Die Definition des Landes als Nationalstaat und der hervorgehobene offizielle Status der rumänischen Sprache reiht Rumänien unter die Staaten ein, die einer Sprache, nämlich der Sprache der Mehrheit, einen hervorgehobenen, übergeordneten Status sichern. Dem nationalstaatlichen Modell zufolge kommt in der Sprachenpolitik eines Landes unweigerlich die Ideologie der Assimilation und jene Strategie zur Geltung, die den Nationalstaat dem Ideal „ein Land – eine Sprache” näher bringt. In der Zeit der Diskussion der Verfassung hatte es auch unter den Abgeordneten der Minderheit solche Vertreter gegeben, die mit naivem Optimismus der Auffassung waren, dass die Statuierung des Nationalstaates nur eine symbolische Bedeutung hat. In der seither verstrichenen Zeit hat sich erwiesen, dass diesem eine determinierende Bedeutung zukommt; sowohl in der weiteren Kodifizierungspraxis als auch in der Gestaltung der Nationalpolitik und der öffentlichen Stimmung (der Toleranz, Intoleranz usw.). Der offizielle Status der Sprache jedoch wird im alltäglichen Leben von den lokalen Behörden zumeist mit der Kategorie der öffentlichen Sprache identifiziert, die nicht offiziellen Sprachen geraten so im Gebrauch in der Öffentlichkeit in eine benachteiligte Situation. Beabsichtigt gelangt mit der offiziellen Sprache die Kategorie der Fremdsprache in eine falsche Opposition. Aller Wahrscheinlichkeit nach ist die Folge davon, dass z. B. in der offiziellen Terminologie der Schulbehörden die Muttersprache eine nur für die Minderheiten gültige Kategorie ist, im amtlichen Verzeichnis der Fachrichtungen des Hochschulwesens gelangt auch diese „Muttersprache” in die Gruppe der Fremdsprachen (oder aber diese wird nach einer anderen möglichen Deutung gar nicht erwähnt). Der politischen Praxis der Behörde zufolge beruht die Chancengleichheit im Unterrichtswesen nicht auf der Muttersprache von jeder Seite, sondern auf „der gemeinsamen” offiziellen Sprache, und so ist dies schon ab ovo diskriminativ.4 Der Gebrauch der Sprache der nationalen Minderheiten ist auf gewissen Gebieten nur geduldet, doch ist er nicht in allen Äußerungsformen gesichert: die Verfassung sichert die Möglichkeit sowohl zur Beschränkung des Sprachgebrauchs als auch zur benachteiligenden Differenzierung.

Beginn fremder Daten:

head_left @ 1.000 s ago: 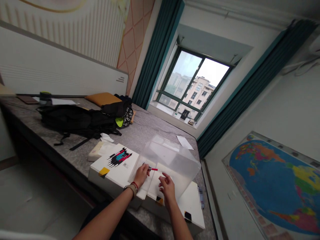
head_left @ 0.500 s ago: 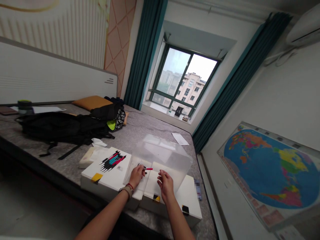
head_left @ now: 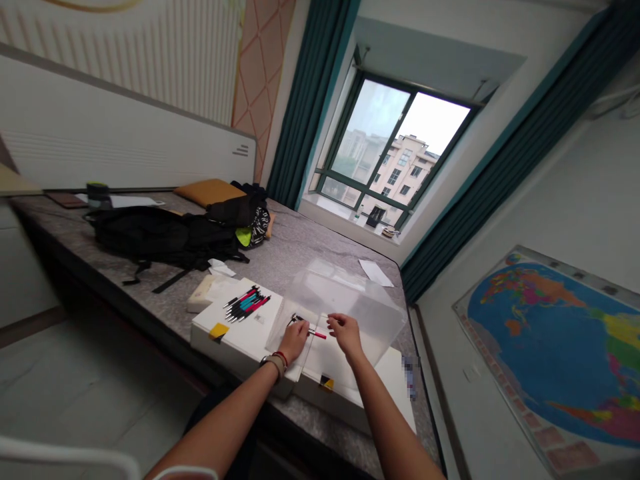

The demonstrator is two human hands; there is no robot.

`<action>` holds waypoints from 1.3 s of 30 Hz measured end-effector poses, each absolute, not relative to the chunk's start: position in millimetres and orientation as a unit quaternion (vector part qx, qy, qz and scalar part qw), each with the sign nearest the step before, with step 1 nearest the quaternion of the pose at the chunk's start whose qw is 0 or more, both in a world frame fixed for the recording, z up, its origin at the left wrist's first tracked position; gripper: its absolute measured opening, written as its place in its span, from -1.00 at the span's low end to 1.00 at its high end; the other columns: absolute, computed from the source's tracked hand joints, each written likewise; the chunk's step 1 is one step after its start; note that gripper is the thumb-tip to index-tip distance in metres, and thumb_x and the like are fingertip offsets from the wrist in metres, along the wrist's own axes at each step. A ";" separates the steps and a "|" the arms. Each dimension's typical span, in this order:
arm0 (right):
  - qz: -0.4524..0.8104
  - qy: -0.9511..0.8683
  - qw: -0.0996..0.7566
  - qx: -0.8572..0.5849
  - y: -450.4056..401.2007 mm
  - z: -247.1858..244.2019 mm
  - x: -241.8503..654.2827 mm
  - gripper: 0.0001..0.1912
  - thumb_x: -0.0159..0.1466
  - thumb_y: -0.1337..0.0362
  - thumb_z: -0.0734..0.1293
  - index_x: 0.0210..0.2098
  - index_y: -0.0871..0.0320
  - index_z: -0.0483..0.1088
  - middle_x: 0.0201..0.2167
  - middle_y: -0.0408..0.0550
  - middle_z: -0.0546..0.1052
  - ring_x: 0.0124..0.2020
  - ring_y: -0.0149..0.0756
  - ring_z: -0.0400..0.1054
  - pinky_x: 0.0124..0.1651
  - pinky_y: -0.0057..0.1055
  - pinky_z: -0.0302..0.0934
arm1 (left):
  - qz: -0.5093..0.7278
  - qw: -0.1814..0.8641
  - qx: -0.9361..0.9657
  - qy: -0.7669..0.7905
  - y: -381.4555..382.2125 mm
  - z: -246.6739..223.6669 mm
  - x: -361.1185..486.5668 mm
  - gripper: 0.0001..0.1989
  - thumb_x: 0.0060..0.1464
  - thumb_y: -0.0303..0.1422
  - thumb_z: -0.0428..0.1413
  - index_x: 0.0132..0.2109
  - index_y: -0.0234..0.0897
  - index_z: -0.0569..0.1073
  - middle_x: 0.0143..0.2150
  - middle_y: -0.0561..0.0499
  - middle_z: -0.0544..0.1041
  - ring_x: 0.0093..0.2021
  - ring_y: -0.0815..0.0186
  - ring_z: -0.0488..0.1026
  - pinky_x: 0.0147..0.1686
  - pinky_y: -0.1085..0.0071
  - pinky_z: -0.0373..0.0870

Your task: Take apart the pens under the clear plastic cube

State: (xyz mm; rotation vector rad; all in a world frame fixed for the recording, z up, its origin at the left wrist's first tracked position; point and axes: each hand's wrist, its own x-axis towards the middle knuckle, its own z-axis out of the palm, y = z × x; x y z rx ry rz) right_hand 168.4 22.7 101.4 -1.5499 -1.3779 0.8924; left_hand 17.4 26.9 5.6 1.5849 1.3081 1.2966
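The **pen** (head_left: 311, 331), black at one end and red toward the other, is held low in front of the person, over the white boxes. Its long axis runs nearly left to right across the view, dipping slightly toward the near side at its red end. The dark end sits at the **left hand** (head_left: 294, 340), whose grip is closed on it, with the fingers pinched together and the thumb side up. The red end points right, toward the **right hand** (head_left: 345, 333), so the left hand has the pen and the right is the nearer free hand. The right hand's fingers are curled together just beside the tip, though the view is too small to tell whether they touch it.

Both hands are at the near side of a **clear plastic box** (head_left: 350, 297), which stands just beyond them on the far side. To the left, a **bundle of pens** (head_left: 245, 305) lies on the top of a **white box** (head_left: 235, 340), well apart from both hands, with tips angled the same way. A **second white box** (head_left: 325, 401) sits under the right hand.

These boxes rest on a **grey-covered bed** (head_left: 305, 257), with a **black backpack** (head_left: 155, 233) farther left. A **sheet of paper** (head_left: 375, 273) lies beyond the plastic box, and a **world map** (head_left: 545, 340) hangs on the right wall.
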 end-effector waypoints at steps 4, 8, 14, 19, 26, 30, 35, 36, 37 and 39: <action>0.303 -0.644 0.306 -0.632 53.7 108.2 145.9 -0.80 0.11 0.37 0.30 -0.30 0.24 0.53 -0.43 0.01 0.59 -0.47 -0.32 0.45 -0.39 -0.44 0.31 | 0.492 0.322 0.639 0.496 25.0 6.8 19.0 -0.59 0.24 -0.20 -0.18 -0.50 -0.25 0.33 -0.53 0.04 0.40 -0.47 0.35 0.31 -0.42 0.44 0.09; 0.221 -0.726 0.201 -0.619 74.9 110.2 128.8 -0.85 0.06 0.42 0.36 -0.36 0.18 0.54 -0.41 -0.04 0.60 -0.38 -0.33 0.46 -0.30 -0.49 0.26 | 0.490 0.325 0.641 0.494 22.3 8.2 19.2 -0.59 0.25 -0.21 -0.19 -0.49 -0.26 0.33 -0.54 0.04 0.39 -0.48 0.36 0.31 -0.43 0.43 0.07; 0.193 -0.745 0.137 -0.624 86.7 105.8 118.6 -0.89 0.00 0.42 0.40 -0.43 0.17 0.54 -0.43 -0.06 0.60 -0.38 -0.32 0.45 -0.34 -0.51 0.20 | 0.481 0.329 0.636 0.505 21.0 10.2 19.6 -0.60 0.25 -0.24 -0.17 -0.47 -0.27 0.36 -0.54 0.03 0.40 -0.48 0.36 0.30 -0.44 0.43 0.05; 0.166 -0.714 0.214 -0.646 81.3 105.8 124.7 -0.90 0.06 0.36 0.38 -0.39 0.16 0.53 -0.41 -0.07 0.60 -0.35 -0.33 0.45 -0.27 -0.50 0.21 | 0.482 0.333 0.639 0.499 21.1 10.8 19.4 -0.60 0.26 -0.24 -0.18 -0.47 -0.26 0.36 -0.53 0.03 0.41 -0.47 0.35 0.31 -0.42 0.43 0.05; 0.101 -0.758 0.149 -0.627 73.2 96.1 126.0 -0.88 0.12 0.39 0.35 -0.35 0.11 0.51 -0.35 -0.04 0.59 -0.30 -0.28 0.44 -0.24 -0.45 0.18 | 0.468 0.341 0.646 0.498 21.6 10.7 19.8 -0.60 0.23 -0.23 -0.14 -0.51 -0.27 0.37 -0.54 0.00 0.42 -0.48 0.33 0.30 -0.44 0.41 -0.01; 0.062 -0.770 0.078 -0.630 72.6 95.8 120.5 -0.89 0.13 0.38 0.36 -0.34 0.10 0.50 -0.34 -0.01 0.58 -0.28 -0.26 0.43 -0.27 -0.45 0.15 | 0.462 0.337 0.648 0.504 23.0 8.9 20.3 -0.61 0.21 -0.26 -0.12 -0.51 -0.27 0.38 -0.54 0.00 0.43 -0.48 0.33 0.30 -0.44 0.41 -0.02; 0.011 -0.782 0.013 -0.623 72.5 94.8 118.8 -0.85 0.18 0.42 0.30 -0.33 0.12 0.51 -0.32 0.09 0.57 -0.27 -0.19 0.44 -0.25 -0.40 0.15 | 0.459 0.335 0.655 0.499 23.3 7.8 20.0 -0.61 0.21 -0.27 -0.13 -0.50 -0.27 0.40 -0.54 0.00 0.44 -0.48 0.33 0.31 -0.43 0.41 0.01; 0.007 -0.785 0.004 -0.620 72.7 94.2 118.7 -0.86 0.19 0.41 0.30 -0.33 0.13 0.51 -0.32 0.11 0.57 -0.26 -0.18 0.44 -0.24 -0.38 0.15 | 0.458 0.336 0.654 0.499 23.2 7.8 19.9 -0.61 0.21 -0.27 -0.13 -0.50 -0.27 0.40 -0.54 0.00 0.44 -0.48 0.33 0.31 -0.43 0.41 0.01; 0.006 -0.787 -0.002 -0.617 73.0 93.8 118.6 -0.88 0.19 0.39 0.31 -0.33 0.13 0.51 -0.31 0.12 0.57 -0.26 -0.16 0.45 -0.23 -0.38 0.15 | 0.459 0.337 0.654 0.498 23.2 7.9 19.9 -0.60 0.22 -0.26 -0.14 -0.51 -0.27 0.40 -0.54 0.00 0.44 -0.48 0.33 0.32 -0.43 0.41 0.01; 0.006 -0.791 -0.006 -0.612 73.3 94.3 119.2 -0.91 0.17 0.34 0.35 -0.32 0.13 0.51 -0.30 0.13 0.57 -0.24 -0.15 0.45 -0.22 -0.37 0.15 | 0.464 0.336 0.652 0.496 23.1 8.1 20.0 -0.58 0.23 -0.25 -0.15 -0.51 -0.27 0.39 -0.54 0.00 0.44 -0.47 0.33 0.33 -0.42 0.41 0.03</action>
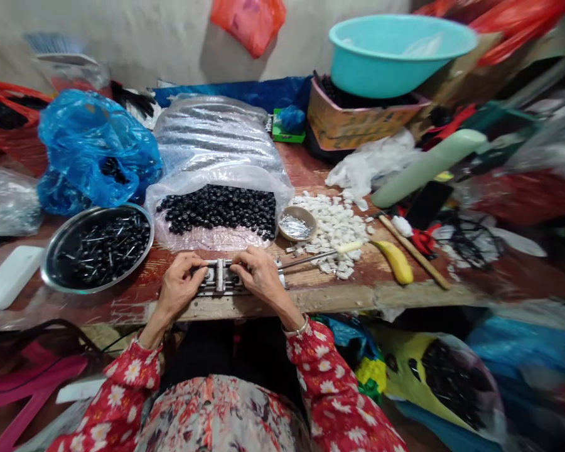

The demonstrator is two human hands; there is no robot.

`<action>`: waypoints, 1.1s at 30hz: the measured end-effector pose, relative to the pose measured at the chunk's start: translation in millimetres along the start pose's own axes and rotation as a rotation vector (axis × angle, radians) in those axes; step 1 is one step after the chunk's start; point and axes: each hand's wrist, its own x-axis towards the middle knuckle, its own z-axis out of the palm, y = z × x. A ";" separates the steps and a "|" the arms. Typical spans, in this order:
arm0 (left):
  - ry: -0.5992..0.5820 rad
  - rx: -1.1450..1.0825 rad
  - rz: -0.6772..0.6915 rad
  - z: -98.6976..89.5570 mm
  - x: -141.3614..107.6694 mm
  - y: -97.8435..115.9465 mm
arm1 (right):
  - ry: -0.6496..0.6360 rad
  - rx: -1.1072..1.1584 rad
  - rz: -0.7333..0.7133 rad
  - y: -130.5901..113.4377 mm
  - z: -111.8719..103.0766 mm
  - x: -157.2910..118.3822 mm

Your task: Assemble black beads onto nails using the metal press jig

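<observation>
A small metal jig (221,275) with rods and a crosspiece sits at the table's front edge, between my hands. My left hand (181,284) is closed at its left end, thumb and forefinger pinched together. My right hand (260,276) bends over the right part, its fingers closed around something too small to make out. A metal lever with a pale yellow handle (351,247) sticks out to the right. Just behind lie black round knobs (221,210) in an open plastic bag, a small bowl of metal pins (296,226) and a heap of white pieces (341,220).
A steel bowl (145,238) of black parts with metal stems stands left, below a blue bag (94,150). Rightward lie a banana (395,262), a wooden stick (417,254) and a green cylinder (428,168). A turquoise basin (400,63) tops a crate (358,122).
</observation>
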 end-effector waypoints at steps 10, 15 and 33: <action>0.059 0.067 0.062 3.9 -2.8 -1.8 | 0.269 -0.137 0.085 84.5 -78.4 25.9; 0.082 0.098 0.068 5.2 -3.6 -4.7 | 0.077 -0.432 0.143 129.5 -90.2 66.6; 0.094 0.094 0.084 8.0 -5.8 -9.2 | 0.188 -0.158 0.166 134.0 -91.2 56.9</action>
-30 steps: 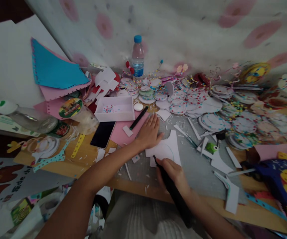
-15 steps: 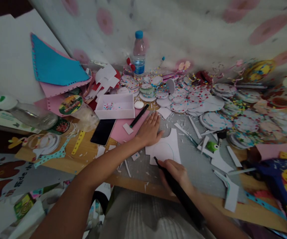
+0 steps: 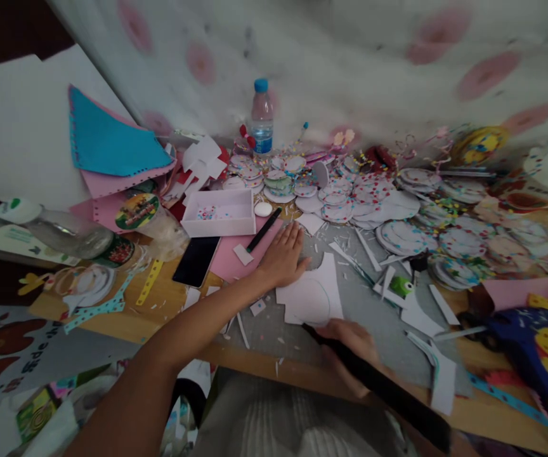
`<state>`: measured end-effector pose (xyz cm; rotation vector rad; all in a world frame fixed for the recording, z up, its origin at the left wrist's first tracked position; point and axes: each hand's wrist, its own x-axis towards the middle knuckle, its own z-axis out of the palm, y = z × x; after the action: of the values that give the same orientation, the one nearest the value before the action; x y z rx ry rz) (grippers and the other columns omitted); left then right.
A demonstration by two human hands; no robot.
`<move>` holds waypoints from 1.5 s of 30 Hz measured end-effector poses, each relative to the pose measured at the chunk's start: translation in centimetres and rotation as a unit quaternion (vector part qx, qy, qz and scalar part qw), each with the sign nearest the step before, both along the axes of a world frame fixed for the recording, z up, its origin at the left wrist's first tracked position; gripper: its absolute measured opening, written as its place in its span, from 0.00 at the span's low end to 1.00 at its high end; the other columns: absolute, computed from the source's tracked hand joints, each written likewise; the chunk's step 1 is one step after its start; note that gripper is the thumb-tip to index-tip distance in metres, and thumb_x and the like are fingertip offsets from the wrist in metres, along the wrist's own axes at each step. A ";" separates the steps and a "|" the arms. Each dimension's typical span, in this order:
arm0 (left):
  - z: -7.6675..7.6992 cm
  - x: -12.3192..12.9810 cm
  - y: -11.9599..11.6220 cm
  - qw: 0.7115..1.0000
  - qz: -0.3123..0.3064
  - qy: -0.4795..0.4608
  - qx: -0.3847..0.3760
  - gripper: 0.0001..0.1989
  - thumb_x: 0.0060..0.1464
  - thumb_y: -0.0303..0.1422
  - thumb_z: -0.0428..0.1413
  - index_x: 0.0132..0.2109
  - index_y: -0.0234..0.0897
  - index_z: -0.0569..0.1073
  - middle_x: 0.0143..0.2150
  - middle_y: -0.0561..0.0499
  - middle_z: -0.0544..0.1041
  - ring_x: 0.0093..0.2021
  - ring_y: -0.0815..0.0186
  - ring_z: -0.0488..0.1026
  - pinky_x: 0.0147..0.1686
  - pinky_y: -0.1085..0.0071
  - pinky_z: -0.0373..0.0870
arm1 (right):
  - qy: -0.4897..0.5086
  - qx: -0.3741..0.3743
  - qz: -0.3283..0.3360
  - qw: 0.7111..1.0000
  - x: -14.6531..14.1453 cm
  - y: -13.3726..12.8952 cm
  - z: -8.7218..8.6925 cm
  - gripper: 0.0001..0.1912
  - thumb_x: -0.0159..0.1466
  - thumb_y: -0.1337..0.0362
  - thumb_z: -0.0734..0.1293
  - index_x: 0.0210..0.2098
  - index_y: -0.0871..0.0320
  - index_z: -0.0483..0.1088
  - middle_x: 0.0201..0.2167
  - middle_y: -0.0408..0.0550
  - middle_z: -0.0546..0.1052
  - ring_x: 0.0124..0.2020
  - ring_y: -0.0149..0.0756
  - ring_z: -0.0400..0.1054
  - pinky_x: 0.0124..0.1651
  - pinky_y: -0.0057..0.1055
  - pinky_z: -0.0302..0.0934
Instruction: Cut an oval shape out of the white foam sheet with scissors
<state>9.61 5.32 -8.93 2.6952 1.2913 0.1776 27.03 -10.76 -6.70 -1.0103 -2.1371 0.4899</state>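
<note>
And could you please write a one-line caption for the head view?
Left hand rests at a white card while the right hand holds a black tool to its lower edge.

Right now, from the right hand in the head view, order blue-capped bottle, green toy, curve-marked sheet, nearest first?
From the right hand:
1. Curve-marked sheet, just ahead, slightly left.
2. Green toy, ahead and right.
3. Blue-capped bottle, ahead at the back.

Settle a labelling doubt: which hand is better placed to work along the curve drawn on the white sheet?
Right, probably: the right hand holds the black tool, tip at the sheet's lower edge. The left hand lies flat.
</note>
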 end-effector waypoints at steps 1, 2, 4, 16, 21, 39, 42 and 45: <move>0.0 -0.1 0.0 1.000 -0.008 0.000 0.002 0.36 0.63 0.44 0.39 0.67 0.18 0.44 0.70 0.29 0.40 0.70 0.50 0.35 0.66 0.55 0.37 | 0.020 -0.016 -0.034 0.999 0.5 -0.3 0.3 0.11 0.61 0.71 0.59 0.42 0.55 0.66 0.27 0.47 0.75 0.27 0.37 0.71 0.28 0.31 0.65; 0.1 -0.3 0.0 1.000 -0.021 0.001 0.004 0.36 0.63 0.44 0.39 0.67 0.18 0.44 0.70 0.29 0.40 0.70 0.51 0.35 0.66 0.55 0.38 | 0.040 -0.037 -0.069 0.996 1.0 -0.5 0.6 0.10 0.61 0.70 0.60 0.41 0.54 0.66 0.28 0.47 0.76 0.28 0.38 0.73 0.28 0.31 0.66; 0.4 -0.4 0.1 0.998 -0.062 0.001 0.004 0.36 0.63 0.45 0.40 0.67 0.19 0.44 0.70 0.30 0.41 0.71 0.53 0.35 0.66 0.57 0.39 | 0.076 -0.078 -0.127 0.986 1.7 -0.9 1.1 0.07 0.62 0.68 0.62 0.40 0.53 0.67 0.30 0.47 0.77 0.29 0.39 0.74 0.28 0.30 0.67; 1.6 1.9 2.8 0.946 -0.322 -0.001 -0.021 0.35 0.63 0.44 0.40 0.68 0.25 0.44 0.72 0.40 0.41 0.71 0.63 0.34 0.67 0.64 0.36 | 0.096 -0.120 -0.065 0.986 -2.0 0.6 0.2 0.11 0.61 0.67 0.63 0.44 0.52 0.63 0.30 0.43 0.75 0.27 0.35 0.71 0.28 0.29 0.66; 1.6 1.7 2.7 0.946 -0.324 0.004 -0.007 0.34 0.63 0.43 0.41 0.68 0.24 0.45 0.72 0.40 0.42 0.71 0.63 0.35 0.67 0.65 0.34 | 0.083 -0.107 -0.002 0.991 -4.0 2.1 0.1 0.13 0.59 0.69 0.63 0.43 0.53 0.63 0.29 0.43 0.74 0.25 0.34 0.70 0.26 0.28 0.63; 1.3 1.9 2.7 0.946 -0.323 0.013 0.001 0.34 0.62 0.43 0.40 0.68 0.25 0.46 0.71 0.41 0.45 0.71 0.64 0.36 0.67 0.66 0.35 | 0.013 -0.043 0.074 0.996 -4.4 2.7 -0.6 0.11 0.59 0.73 0.59 0.42 0.57 0.62 0.25 0.43 0.65 0.25 0.34 0.61 0.26 0.29 0.54; 1.4 1.9 2.7 0.947 -0.322 0.015 -0.001 0.34 0.62 0.42 0.40 0.68 0.25 0.47 0.71 0.41 0.45 0.71 0.65 0.37 0.67 0.65 0.35 | 0.003 -0.033 0.088 0.996 -4.3 2.9 -0.4 0.12 0.59 0.74 0.58 0.41 0.57 0.62 0.24 0.42 0.64 0.25 0.34 0.60 0.26 0.30 0.51; 1.4 2.0 2.7 0.947 -0.320 0.012 -0.001 0.34 0.62 0.42 0.41 0.68 0.24 0.47 0.71 0.41 0.46 0.71 0.64 0.37 0.67 0.65 0.36 | -0.001 -0.028 0.093 0.995 -4.2 2.9 -0.3 0.12 0.58 0.75 0.58 0.40 0.57 0.62 0.23 0.41 0.63 0.24 0.34 0.58 0.25 0.30 0.49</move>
<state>11.57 8.02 -7.58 2.9496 0.3600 0.0648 22.82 -7.86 -6.95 -0.8458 -2.2421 0.6419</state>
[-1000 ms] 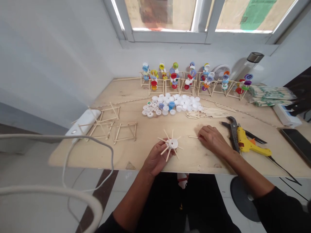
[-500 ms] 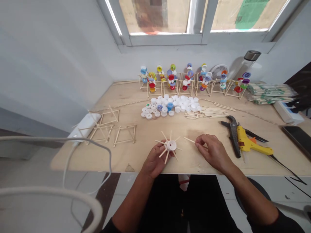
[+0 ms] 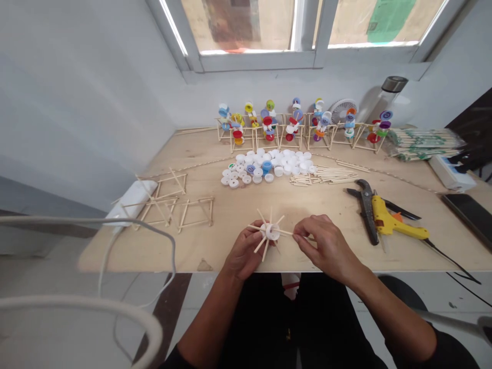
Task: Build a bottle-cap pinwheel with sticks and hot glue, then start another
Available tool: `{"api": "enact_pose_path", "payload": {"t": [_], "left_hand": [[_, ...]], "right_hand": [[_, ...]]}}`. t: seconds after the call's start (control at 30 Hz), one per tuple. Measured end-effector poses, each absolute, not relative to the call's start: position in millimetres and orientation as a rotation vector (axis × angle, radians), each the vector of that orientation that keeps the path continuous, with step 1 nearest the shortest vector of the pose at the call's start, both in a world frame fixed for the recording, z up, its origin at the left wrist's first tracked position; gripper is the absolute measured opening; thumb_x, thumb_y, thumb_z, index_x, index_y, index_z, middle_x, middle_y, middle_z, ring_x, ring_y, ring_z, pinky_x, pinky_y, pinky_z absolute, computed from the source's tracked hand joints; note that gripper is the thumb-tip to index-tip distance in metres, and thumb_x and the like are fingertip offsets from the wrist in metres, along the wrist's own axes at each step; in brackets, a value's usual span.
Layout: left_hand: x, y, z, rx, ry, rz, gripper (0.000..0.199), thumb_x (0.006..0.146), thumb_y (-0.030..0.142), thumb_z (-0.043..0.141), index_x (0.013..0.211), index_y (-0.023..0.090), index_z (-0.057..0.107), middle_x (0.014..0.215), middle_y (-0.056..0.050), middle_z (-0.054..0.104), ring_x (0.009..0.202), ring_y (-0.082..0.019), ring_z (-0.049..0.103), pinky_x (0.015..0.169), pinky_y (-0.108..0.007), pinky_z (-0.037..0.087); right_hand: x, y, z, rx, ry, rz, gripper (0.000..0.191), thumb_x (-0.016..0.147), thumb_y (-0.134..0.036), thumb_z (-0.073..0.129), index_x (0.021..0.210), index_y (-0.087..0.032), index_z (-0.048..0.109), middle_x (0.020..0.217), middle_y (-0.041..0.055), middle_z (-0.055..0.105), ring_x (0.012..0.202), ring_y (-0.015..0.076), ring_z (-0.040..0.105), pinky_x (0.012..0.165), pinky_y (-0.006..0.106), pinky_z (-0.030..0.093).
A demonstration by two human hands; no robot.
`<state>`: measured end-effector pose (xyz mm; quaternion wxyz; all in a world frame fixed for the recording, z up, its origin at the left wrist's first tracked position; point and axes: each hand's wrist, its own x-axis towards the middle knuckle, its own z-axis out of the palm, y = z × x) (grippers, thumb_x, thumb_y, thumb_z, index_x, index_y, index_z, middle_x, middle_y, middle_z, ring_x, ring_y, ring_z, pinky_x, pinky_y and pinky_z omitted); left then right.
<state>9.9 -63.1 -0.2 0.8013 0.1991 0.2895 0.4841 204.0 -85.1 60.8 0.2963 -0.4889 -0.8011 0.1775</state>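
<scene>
Near the table's front edge, my left hand (image 3: 246, 249) grips a white cap hub (image 3: 272, 232) with several thin wooden sticks pointing outward like spokes. My right hand (image 3: 321, 243) is to the right of it, thumb and fingers pinched on a thin wooden stick (image 3: 285, 233). The stick's left end reaches the face of the hub; whether it has entered the cap's hole cannot be made out. A second stick seems to lie under the right fingers. White bottle caps (image 3: 286, 160) and loose sticks (image 3: 330, 175) are heaped beyond the hands.
Yellow glue gun (image 3: 388, 220) and black-handled pliers (image 3: 367, 210) lie at the right, near a phone (image 3: 469, 215). Stick frames (image 3: 197, 212) stand at the left beside a white power strip (image 3: 132, 201). Colourful cap wheels (image 3: 268, 125) line the back, by a bottle (image 3: 386, 102).
My right hand has moved left with its stick, whose tip has come up to the cap hub. The hub in my left hand has tilted slightly. The whole view has shifted a little.
</scene>
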Motion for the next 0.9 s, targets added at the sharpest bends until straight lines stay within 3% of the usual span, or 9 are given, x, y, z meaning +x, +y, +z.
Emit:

2.2 Der rumänische Sprachgesetz-Entwurf ist nicht das sogenannte Gesetz über die Staatssprache, seine gewollte Funktion ist nicht die, dass der Entwurf weiter das Verhältnis der auf dem Territorium des Landes gesprochenen Sprachen regelt, obzwar er gewiss auch eine derartige Auswirkung haben wird oder haben kann. Der Titel des jetzt gültigen, in Debatten des Senats und des Parlaments noch abänderbaren Gesetzes lautet: Gesetz über den richtigen Gebrauch der rumänischen Sprache auf öffentlichen Plätzen, in öffentlichen Einrichtungen und in öffentlichen Relationen. Obzwar es auch früher bei der Kodifikation der rumänischen Sprache Beispiele für die behördliche (politische) Regelung gab, ist das in Vorbereitung befindliche Gesetz in seinem ungewohnten ersten Artikel ein Gesetz über die Sprachrichtigkeit, d. h. es legt die Bestrafung der orthographischen und Sprachrichtigkeitsfehler der veröffentlichen Texte in rumänischer Sprache fest, im Weiteren ist es ein Gesetz der Sprachverteidigung gegenüber den Fremdsprachen. Auf obligatorische Art und Weise wird die rumänischsprachige Publikation der sogenannten Texte von öffentlichem Interesse vorgeschrieben. Gemäß dem Artikel 2 Abs. 1 gilt jener Text als Text von öffentlichem Interesse, der von den Medien der Massenkommunikation zu dem Zweck publiziert wird, dem Publikum gewisse Informationen zur Kenntnis zu bringen.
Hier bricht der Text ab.